Obrigado, Calligaris!
Ao amigo psicanalista que nunca conheci
Leonardo Araújo
araujovleonardo@gmail.com
Contardo Calligaris morreu numa terça-feira, dia de Ogum, orixá dos caminhos e da guerra. Se, por um lado, a franqueza do caráter, o gosto em oferecer contrapontos – seu pai dizia que deveria tê-lo chamado de “Contrário”, pelo hábito de começar as sentenças sempre por um “mas” –, o apreço pelo boxe e as constantes viagens indicavam uma personalidade combativa e aventureira, talvez a impressão mais forte que tenha deixado foi a generosidade diante do sofrimento humano, a simplicidade com que falava sobre conceitos complexos e a coragem de construir um caminho próprio, orientado pelos cânones, mas jamais à sombra destes.
Ele certamente foi uma das pessoas a falar mais abertamente sobre as sutilezas e peculiaridades deste estranho ofício que é ser psicanalista, influenciando gerações e gerações de terapeutas, cujos primeiros passos, em muitos casos, foram dados tendo o suporte de seu ombro amigo.
Posso dizer que me encontro entre eles. Alguns anos atrás, quando ainda estava às voltas com a difícil decisão de me tornar analista – diferente de outras profissões, isso é algo que se decide por si, dentro do próprio processo terapêutico, não dependendo de chancela institucional – me veio às mãos o livro Cartas a um jovem terapeuta. Nele, Calligaris apresenta de maneira leve e bem-humorada as primeiras questões surgidas quando o desejo de analista começa a despontar, as quais podem fazer da decisão de passar para o “outro lado do divã” algo sempre adiado.
Lembro-me de ter ficado maravilhado ao descobrir que muitas das minhas angústias eram compartilhadas por um Calligaris em início de carreira, atendendo no mesmo espaço onde morava e tentando parecer mais experiente do que de fato era, para não “decepcionar” os pacientes que chegavam. Na forma de cartas e bilhetes compartilhados com um fictício terapeuta iniciante, essas e outras cenas – como a do baile à fantasia ao qual compareceu vestido “normalmente” para só depois se dar conta, às gargalhadas, de que fora disfarçado de psicanalista – eram contadas não a partir do lugar do mestre que conhece os segredos da “misteriosa” prática, mas de quem percorreu um caminho que outros tantos estavam ansiosos em palmilhar.

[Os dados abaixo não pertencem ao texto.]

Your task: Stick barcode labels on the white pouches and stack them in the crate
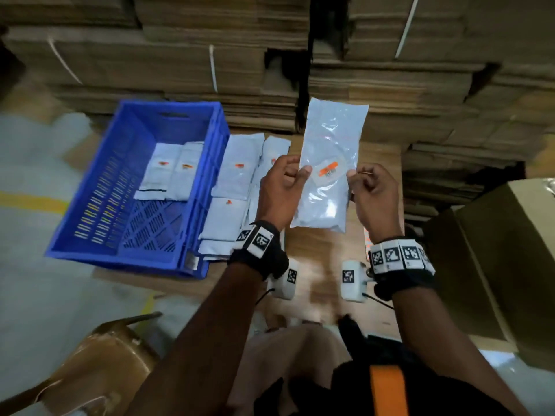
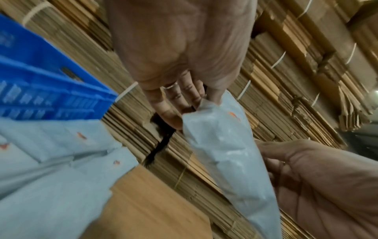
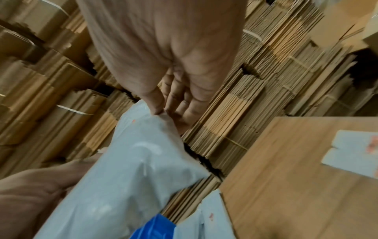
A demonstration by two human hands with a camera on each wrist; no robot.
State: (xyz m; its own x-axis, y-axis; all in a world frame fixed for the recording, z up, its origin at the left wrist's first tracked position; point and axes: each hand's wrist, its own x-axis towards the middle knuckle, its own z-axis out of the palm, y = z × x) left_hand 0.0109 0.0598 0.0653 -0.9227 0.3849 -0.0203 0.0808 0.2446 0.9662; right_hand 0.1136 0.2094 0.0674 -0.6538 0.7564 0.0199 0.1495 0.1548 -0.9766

Nessa “conversa” com Calligaris, descobri que para me tornar analista não precisava, antes mesmo de começar, ler a obra completa de Freud e Lacan (trabalho de uma vida, diga-se de passagem). Ou ter um consultório bem mobiliado na Aldeota, com recepcionista e máquina de café expresso. Ou frequentar os seminários e encontros mais disputados, com “figurões” trazidos de fora a peso de ouro. Mais importante do que tudo isso era possuir um carinho espontâneo pelas pessoas e o interesse em escutar suas histórias; uma curiosidade ativa pela diversidade da experiência humana, com o mínimo de preconceito ou moralismo possíveis; conhecer o sofrimento psíquico de perto e não ignorar os próprios desejos, por mais estranhos que pareçam. Humildade para reconhecer que o analista é, no melhor dos casos, apenas um remédio, que, depois de usado, é jogado fora, por haver alcançado seu efeito. E, além de tudo, viver – provar a vida em toda intensidade e variedade de experiências, alegres ou tristes.
Isso não era um chamado à falta de rigor teórico ou técnico, pois estes nunca faltaram a Calligaris. Tratava-se na verdade de uma tentativa de aproximar a psicanálise das pessoas, de usá-la a favor de uma vida bem vivida, da construção de posições subjetivas emancipatórias, por meio da desalienação em relação ao próprio desejo.
Colunista da Folha de São Paulo por mais de 20 anos, Calligaris escreveu sobre uma diversidade de temas e, em muitos momentos, discordei frontalmente de suas opiniões e posicionamentos políticos. No entanto, estes nunca foram capazes de abalar o afeto nascido daquelas primeiras palavras de encorajamento, as quais pareciam direcionadas a mim. Sem elas, é possível que eu não tivesse conseguido começar ou insistir na prática deste ofício igualmente apaixonante e desafiador.
Ao saber de sua morte, retornei ao livro que, para mim, marcou o início de tudo. E ao folheá-lo me peguei rindo das mesmas passagens, comovido pelos mesmos episódios narrados com a cumplicidade de um amigo, tão generoso quanto despretensiosamente sábio. Apesar de nunca tê-lo conhecido, por tudo isso sou verdadeiramente grato. Obrigado!